An easy-to-use guide for local leaders working to engage their community in growing a more equitable, healthy, and sustainable future. Building Community by James Gruber is the easy-to-use guide that distills the success of healthy thriving communities from around the world into twelve universally applicable principles that transcend cultures and locations. Exploring how community building can be approached by local citizens and their local leaders, Building Community features:

  • A chapter on each of the 12 Guiding Principles, based on research in 27 countries
  • Over 30 knowledgeable contributing author-practitioners
  • Critical practical leadership tools
  • Notes from the field – with practical dos and don'ts
  • A wealth of 25 case studies of communities that have learned to thrive, including towns and villages, inner-city neighborhoods, Indigenous groups, nonprofits, women's empowerment groups, and a school, business, and faith community.

Building Community is essential reading for community leaders, activists, planners, policy makers, and students looking to help their communities thrive. Strong local communities are the foundation of a healthy, participatory, and resilient society. Rather than looking to national governments, corporations, or new technologies to solve environmental and social problems, we can learn and apply the successes of thriving communities to protect the environment, enhance local livelihood, and grow social vitality. (from Amazon.com)

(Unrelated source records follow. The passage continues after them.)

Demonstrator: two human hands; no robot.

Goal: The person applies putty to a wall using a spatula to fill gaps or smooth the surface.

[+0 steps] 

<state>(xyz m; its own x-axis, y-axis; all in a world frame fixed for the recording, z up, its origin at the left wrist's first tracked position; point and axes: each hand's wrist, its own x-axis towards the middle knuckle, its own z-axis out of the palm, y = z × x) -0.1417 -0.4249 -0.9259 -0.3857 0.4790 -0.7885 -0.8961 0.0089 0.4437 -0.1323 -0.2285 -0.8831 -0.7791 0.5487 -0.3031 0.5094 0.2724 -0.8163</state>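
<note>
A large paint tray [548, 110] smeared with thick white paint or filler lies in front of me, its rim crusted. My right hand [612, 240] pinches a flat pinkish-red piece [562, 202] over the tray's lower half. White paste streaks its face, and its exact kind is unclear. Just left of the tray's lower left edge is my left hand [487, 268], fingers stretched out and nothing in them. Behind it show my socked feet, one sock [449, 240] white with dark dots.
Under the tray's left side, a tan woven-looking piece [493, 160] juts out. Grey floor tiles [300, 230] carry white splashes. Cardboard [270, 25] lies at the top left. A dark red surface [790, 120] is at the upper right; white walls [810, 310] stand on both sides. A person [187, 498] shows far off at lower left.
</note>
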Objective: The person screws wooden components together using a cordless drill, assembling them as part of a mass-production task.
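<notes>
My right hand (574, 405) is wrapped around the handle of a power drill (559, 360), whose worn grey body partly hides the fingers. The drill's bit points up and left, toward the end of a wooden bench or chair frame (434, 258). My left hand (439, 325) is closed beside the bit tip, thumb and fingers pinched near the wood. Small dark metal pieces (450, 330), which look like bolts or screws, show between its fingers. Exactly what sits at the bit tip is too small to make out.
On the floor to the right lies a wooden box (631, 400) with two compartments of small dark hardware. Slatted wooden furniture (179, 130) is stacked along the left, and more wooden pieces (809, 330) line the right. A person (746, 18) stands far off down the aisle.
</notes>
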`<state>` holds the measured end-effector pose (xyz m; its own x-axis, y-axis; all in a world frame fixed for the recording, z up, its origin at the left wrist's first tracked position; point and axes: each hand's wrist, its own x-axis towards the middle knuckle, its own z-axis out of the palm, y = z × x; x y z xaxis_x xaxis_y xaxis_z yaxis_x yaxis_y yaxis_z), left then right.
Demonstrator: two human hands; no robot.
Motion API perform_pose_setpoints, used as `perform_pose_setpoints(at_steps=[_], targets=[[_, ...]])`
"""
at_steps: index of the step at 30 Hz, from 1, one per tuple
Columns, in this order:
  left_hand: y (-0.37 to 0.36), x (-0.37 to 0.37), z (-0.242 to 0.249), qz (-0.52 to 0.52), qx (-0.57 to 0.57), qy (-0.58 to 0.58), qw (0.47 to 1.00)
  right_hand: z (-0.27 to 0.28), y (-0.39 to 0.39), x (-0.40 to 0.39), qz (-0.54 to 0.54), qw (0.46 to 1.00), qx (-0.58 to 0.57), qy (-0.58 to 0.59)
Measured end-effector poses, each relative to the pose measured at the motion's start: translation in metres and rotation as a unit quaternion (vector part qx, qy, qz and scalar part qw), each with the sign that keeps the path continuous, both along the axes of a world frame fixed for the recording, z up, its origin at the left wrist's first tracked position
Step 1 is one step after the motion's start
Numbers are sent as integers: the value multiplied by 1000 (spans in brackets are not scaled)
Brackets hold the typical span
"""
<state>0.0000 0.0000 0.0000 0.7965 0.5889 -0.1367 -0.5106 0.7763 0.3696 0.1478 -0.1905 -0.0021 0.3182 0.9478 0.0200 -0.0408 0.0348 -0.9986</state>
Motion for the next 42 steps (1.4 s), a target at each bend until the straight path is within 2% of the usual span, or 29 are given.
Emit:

In Profit and Punishment, a Pulitzer Prize-winning journalist exposes the tragedy of modern-day debtors prisons, and how they destroy the lives of poor Americans swept up in a system designed to penalize the most impoverished. As a columnist for the St. Louis Post-Dispatch, Tony Messenger has spent years in county and municipal courthouses documenting how poor Americans are convicted of minor crimes and then saddled with exorbitant fines and fees. If they are unable to pay, they are often sent to prison, where they are then charged a pay-to-stay bill, in a cycle that soon creates a mountain of debt that can take years to pay off. These insidious penalties are used to raise money for broken local and state budgets, often overseen by for-profit companies, and it is one of the central issues of the criminal justice reform movement. In the tradition of Evicted and The New Jim Crow, Messenger has written a call to arms, shining a light on a two-tiered system invisible to most Americans. He introduces readers to three single mothers caught up in this system: living in poverty in Missouri, Oklahoma, and South Carolina, whose lives are upended when minor offenses become monumental financial and personal catastrophes. As these women struggle to clear their debt and move on with their lives, readers meet the dogged civil rights advocates and lawmakers fighting by their side to create a more equitable and fair court of justice. In this remarkable feat of reporting, Tony Messenger exposes injustice that is agonizing and infuriating in its mundane cruelty, as he champions the rights and dignity of some of the most vulnerable Americans. (from Amazon.com)

Wednesday, January 5, 2022

New Year, New Fiction

The Ambulance Chaser is a new thriller from Brian Cuban. "After being accused of the murder of a high school classmate thirty years prior, lawyer Jason Feldman becomes a fugitive from justice to find the one person who can prove his innocence and save the life of his son. Pittsburgh personal injury lawyer and part-time drug dealer Jason Feldman’s life goals are simple: date hot women, earn enough cash to score cocaine on a regular basis, and care for his dementia-ravaged father. That all changes when a long-lost childhood friend contacts him about the discovery of buried remains belonging to a high school classmate who went missing thirty years prior, and the fragile life Jason’s built over his troubled past is about to come crashing down. Soon, he’s on the run across Pittsburgh and beyond to find his old friend, while trying to figure out whom to trust among Ukrainian mobsters, vegan drug dealers, washed-up sports stars, an Israeli James Bond, and an ex-wife who happens to be the district attorney. The only way he’ll survive is if he overcomes his addictions so he can face his childhood demons." (from Goodreads.com)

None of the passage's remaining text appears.